Rules of thumb for type constraints.

  • Prefer manipulating data through interfaces rather than directly.
  • If one typeclass can implement a second typeclass, the first typeclass is a subtype of the second.

At one point I needed to implement a simple stack structure in Haskell:

import Data.Listtype Stack a = [a]push :: a -> Stack a -> Stack a
push = (:)
pop :: Stack a -> Maybe (a, Stack a)
pop = uncons

Nice and simple. Afterwards I needed to implement a stack somewhere else using a different data structure. In the interests of code reuse and simplicity, I decided to implement an interface:

import Data.Listclass Stack s where
push :: a -> s a -> s a
pop :: s a -> Maybe (a, s a)
instance Stack [] where
push = (:)
pop = uncons

Which is only slightly longer than the original, with only one extra line of code. It’s usually going to be better to implement an interface and use that instead of using a data structure directly. We get the following advantages:

  • Code reuse across all members of the typeclass.
  • Fewer ways to write an incorrect program if we can only interact with a data structure through it’s interface.
  • Less namespace pollution.
  • Only marginally longer.

We can now implement a second instance (or more).
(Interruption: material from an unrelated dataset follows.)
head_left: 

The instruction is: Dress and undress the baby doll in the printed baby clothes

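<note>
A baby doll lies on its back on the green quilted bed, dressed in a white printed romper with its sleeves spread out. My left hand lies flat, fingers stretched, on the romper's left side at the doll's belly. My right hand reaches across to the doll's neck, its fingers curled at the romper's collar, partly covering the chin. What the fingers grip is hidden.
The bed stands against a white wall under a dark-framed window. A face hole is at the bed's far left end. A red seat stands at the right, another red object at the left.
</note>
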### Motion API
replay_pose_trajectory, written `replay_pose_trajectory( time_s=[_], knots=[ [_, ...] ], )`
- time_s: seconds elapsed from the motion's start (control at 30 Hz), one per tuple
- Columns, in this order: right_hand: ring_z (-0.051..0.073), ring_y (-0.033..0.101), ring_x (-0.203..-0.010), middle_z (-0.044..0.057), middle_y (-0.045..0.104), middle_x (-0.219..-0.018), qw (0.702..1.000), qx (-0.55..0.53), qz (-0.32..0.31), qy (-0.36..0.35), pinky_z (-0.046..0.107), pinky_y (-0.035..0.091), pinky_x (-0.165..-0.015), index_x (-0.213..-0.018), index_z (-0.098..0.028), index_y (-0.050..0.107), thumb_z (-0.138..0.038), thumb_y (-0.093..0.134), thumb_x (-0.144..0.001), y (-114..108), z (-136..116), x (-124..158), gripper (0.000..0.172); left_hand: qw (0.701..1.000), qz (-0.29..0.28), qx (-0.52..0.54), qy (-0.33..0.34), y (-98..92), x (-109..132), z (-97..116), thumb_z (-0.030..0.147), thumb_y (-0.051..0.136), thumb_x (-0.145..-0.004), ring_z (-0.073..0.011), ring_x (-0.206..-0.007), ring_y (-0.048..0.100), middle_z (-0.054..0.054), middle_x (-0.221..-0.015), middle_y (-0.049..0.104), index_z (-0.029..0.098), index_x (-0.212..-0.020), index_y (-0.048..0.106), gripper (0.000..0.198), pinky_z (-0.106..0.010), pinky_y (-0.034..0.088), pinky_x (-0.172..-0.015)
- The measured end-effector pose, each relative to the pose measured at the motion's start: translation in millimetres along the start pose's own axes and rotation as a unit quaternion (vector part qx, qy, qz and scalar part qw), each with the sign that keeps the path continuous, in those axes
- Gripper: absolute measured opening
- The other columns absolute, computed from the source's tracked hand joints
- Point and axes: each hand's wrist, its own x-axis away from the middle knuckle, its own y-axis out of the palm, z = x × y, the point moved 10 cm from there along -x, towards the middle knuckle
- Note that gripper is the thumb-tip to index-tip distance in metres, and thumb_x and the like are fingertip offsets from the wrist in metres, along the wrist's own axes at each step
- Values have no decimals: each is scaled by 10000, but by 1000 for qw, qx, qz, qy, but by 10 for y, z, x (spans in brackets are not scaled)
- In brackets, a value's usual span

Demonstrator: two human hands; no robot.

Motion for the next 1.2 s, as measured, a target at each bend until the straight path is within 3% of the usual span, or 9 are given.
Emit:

data Deque a = Deque [a] [a]
instance Stack Deque where
push y (Deque xs ys) = Deque xs (y: ys)
pop (Deque [] []) = Nothing
pop (Deque xs (y: ys)) = Just (y, Deque xs ys)
pop (Deque xs []) = pop (Deque [] (reverse xs))

The implementation is unimportant, safe to say that it behaves like a stack.

I also wanted to fold across stack structures. For that we need to implement Foldable for all of the members of Stack. The minimum complete definition for Foldable is foldr. An example implementation of foldr could be as follows:

foldrStack :: Stack s => (a -> b -> b) -> b -> s a -> b
foldrStack f z s = case pop s of
Nothing -> z
Just (x, s') -> x `f` (foldrStack f z s')

Which works for any type of Stack. My initial thought was to automatically implement foldr for every member of Stack automatically:

-- Error.
instance (Stack a) => Foldable a where
foldr = foldrStack

Which doesn’t work. If it did work we could do the following:

instance (Stack a) => Foldable a where
-- code
instance (OtherClass a) => Foldable a where
-- code

If we has something that instanced both Stack and OtherClass, the compiler would have no way of knowing which version of Foldable to use.

We know that every instance of Stack can also implement Foldable because we can write a default implementation for it. Therefore we should modify our definition of the Stack typeclass:

-- make `Foldable` a prerequisite for `Stack`.
class (Foldable s) => Stack s where
push :: a -> s a -> s a
pop :: s a -> Maybe (a, s a)
instance Foldable Deque where
foldr = foldrStack
-- Any other type of `Stack` can implement `Foldable` easily.
instance Foldable OtherStack where
foldr = foldrStack

The only disadvantage now is that we have to manually implement Foldable for every member of Stack. With our default implementation, this is usually pretty easy to do.

Summary

  • Try not to write functions for data structures directly, instead, try to access them through an interface. That way we can reuse functions across multiple instances.
  • If you can write a default implementation for one typeclass using the functions from another typeclass, make it a type constraint. (e.g, we can make a default implementation for Foldableusing the functions from Stack, so we make Foldable a type restriction).